The results presented here demonstrate a clear difference in the use of oscillatory whistles between short- and long-beaked common dolphins, suggesting a role for frequency modulation patterns in species identification. A large number of oscillatory whistles is characteristic of short-beaked common dolphins, and long-beaked common dolphins appear to regularly use much simpler frequency modulation patterns. Many whistling delphinids, including common dolphins, encode individual identity information in the modulation patterns of their learned signature whistles [15] but all also produce a variety of non-signature whistles, the specific functions of which are relatively unknown [9]. This analysis of short-beaked common dolphin whistles identified 15 oscillatory whistle types, showing that it may be the occurrence of oscillations in the modulation pattern rather than one specific whistle type that carries species information. Thus, the encoding of species information differs from the way in which dolphins communicate individual identity, where each animal has one distinctive signature whistle type. It is unlikely that oscillatory whistle types represented signature whistles as species classification was most successful when only using multiple-encounter species-specific whistle contours. Using single-encounter whistles that probably included the signature whistles of many individuals, led to a much lower correct classification score than when using species-specific whistle types that occurred in multiple encounters in which signature whistles were less likely to occur (because they would only be included if the same animal was present in at least two encounters; table 1).

The use of specific modulation patterns or acoustic features to encode species identity has also been observed in other taxa.

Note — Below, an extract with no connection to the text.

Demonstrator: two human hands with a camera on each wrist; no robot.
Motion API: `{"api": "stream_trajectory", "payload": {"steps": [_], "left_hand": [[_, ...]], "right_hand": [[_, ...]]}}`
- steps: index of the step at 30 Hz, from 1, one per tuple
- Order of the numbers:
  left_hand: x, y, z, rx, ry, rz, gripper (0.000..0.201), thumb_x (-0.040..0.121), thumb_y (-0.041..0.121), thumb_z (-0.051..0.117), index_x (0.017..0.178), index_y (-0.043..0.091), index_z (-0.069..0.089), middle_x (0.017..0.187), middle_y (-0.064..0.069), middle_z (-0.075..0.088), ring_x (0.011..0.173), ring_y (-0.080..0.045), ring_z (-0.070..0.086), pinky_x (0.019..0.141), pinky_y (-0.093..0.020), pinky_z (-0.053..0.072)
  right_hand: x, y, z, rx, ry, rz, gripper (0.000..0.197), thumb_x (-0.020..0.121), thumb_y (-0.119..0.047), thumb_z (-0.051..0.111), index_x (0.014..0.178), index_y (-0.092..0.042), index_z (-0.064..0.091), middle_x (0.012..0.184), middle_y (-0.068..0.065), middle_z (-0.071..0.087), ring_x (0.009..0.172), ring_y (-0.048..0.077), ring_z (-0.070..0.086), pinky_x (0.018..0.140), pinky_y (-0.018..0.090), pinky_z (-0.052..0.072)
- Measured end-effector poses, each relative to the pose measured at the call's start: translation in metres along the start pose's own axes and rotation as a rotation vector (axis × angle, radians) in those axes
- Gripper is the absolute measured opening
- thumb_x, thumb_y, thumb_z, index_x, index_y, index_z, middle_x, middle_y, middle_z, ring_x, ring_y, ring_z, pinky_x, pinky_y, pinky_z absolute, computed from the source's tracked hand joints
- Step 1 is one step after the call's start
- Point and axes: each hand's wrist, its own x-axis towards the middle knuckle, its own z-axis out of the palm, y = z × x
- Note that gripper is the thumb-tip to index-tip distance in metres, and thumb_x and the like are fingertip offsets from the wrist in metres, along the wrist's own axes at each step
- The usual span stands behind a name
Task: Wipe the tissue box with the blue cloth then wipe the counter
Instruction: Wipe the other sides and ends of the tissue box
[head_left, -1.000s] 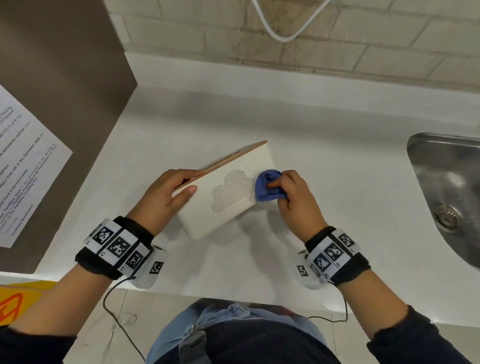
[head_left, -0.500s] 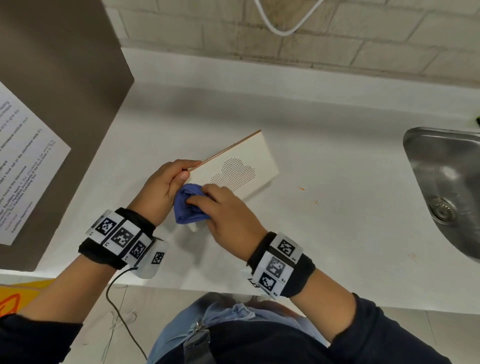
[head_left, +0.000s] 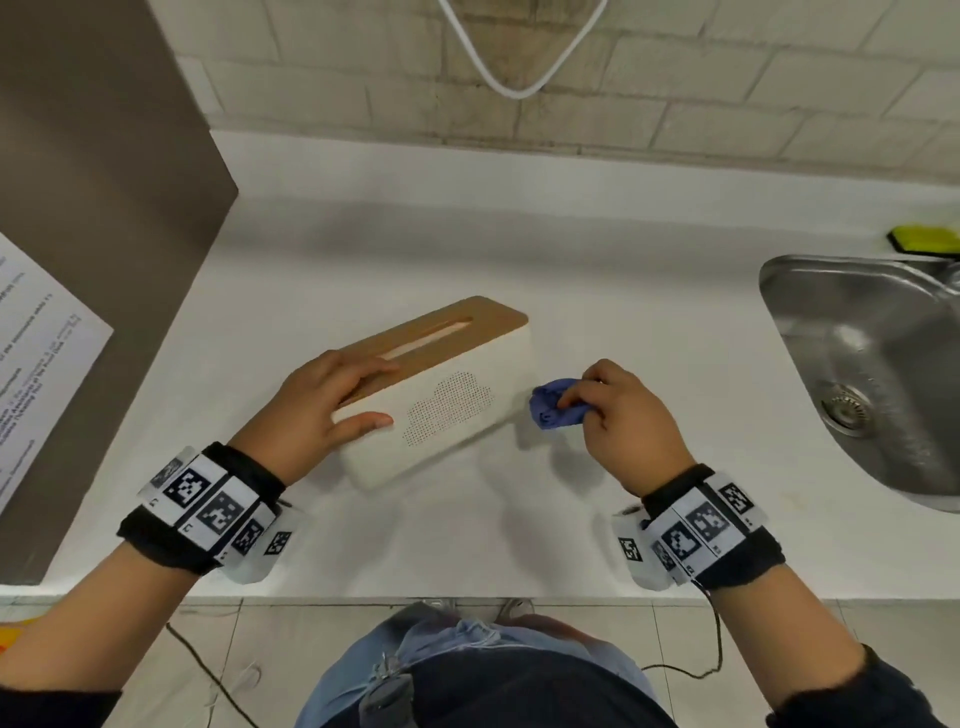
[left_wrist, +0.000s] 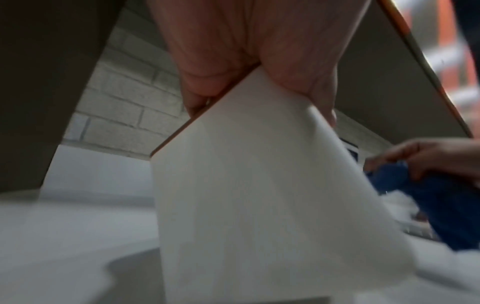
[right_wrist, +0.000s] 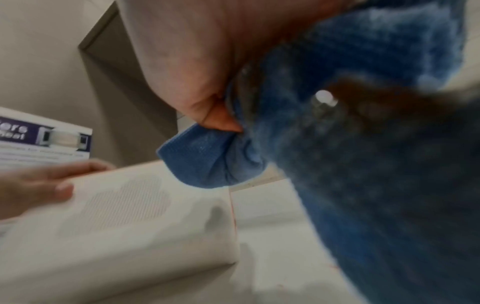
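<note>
Two jobs remain partly open: the left hand (head_left: 332, 402) grips the tissue box (head_left: 441, 400) on the desk (head_left: 597, 291), while the right hand (head_left: 623, 415) pinches the balled blue cloth (head_left: 553, 411) just right of the box, apparently clear of it; desk wiping looks not yet begun.

1x white tissue box with tan wooden slotted lid (head_left: 447, 410) | 1x crumpled blue cloth (head_left: 553, 410) right of box | 1x steel sink (head_left: 779, 291) far right | 1x yellow-green sponge (head_left: 922, 239) behind sink | 2x hands
</note>
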Motion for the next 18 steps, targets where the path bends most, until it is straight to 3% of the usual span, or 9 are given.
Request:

For example, three sympatric species of mouse lemurs in Madagascar produce tonal advertisement calls that do not differ significantly in frequency range or bandwidth but do have very different contour shapes. In playback experiments, individuals responded significantly more to conspecific advertisement calls than to heterospecific advertisement calls but did not exhibit a significant difference in response strength to other whistle types in their repertoires [38]. Similarly, in nestling brown-headed cowbirds, species recognition of conspecifics is triggered by a specific vocalization called the chatter [21]. In another example, Túngara frogs produce a two-part call consisting of a whine followed by a series of chucks. Playback experiments showed that it is the first 50 ms of the fundamental frequency of the whine that communicates species identity and the rest of the signal serves to make the call more attractive to females [39]. In a similar way, while frequency characteristics of the whistles of short- and long-beaked common dolphins overlap and make classification to species difficult, the presence of oscillations in the whistles of short-beaked common dolphins could serve as a species cue.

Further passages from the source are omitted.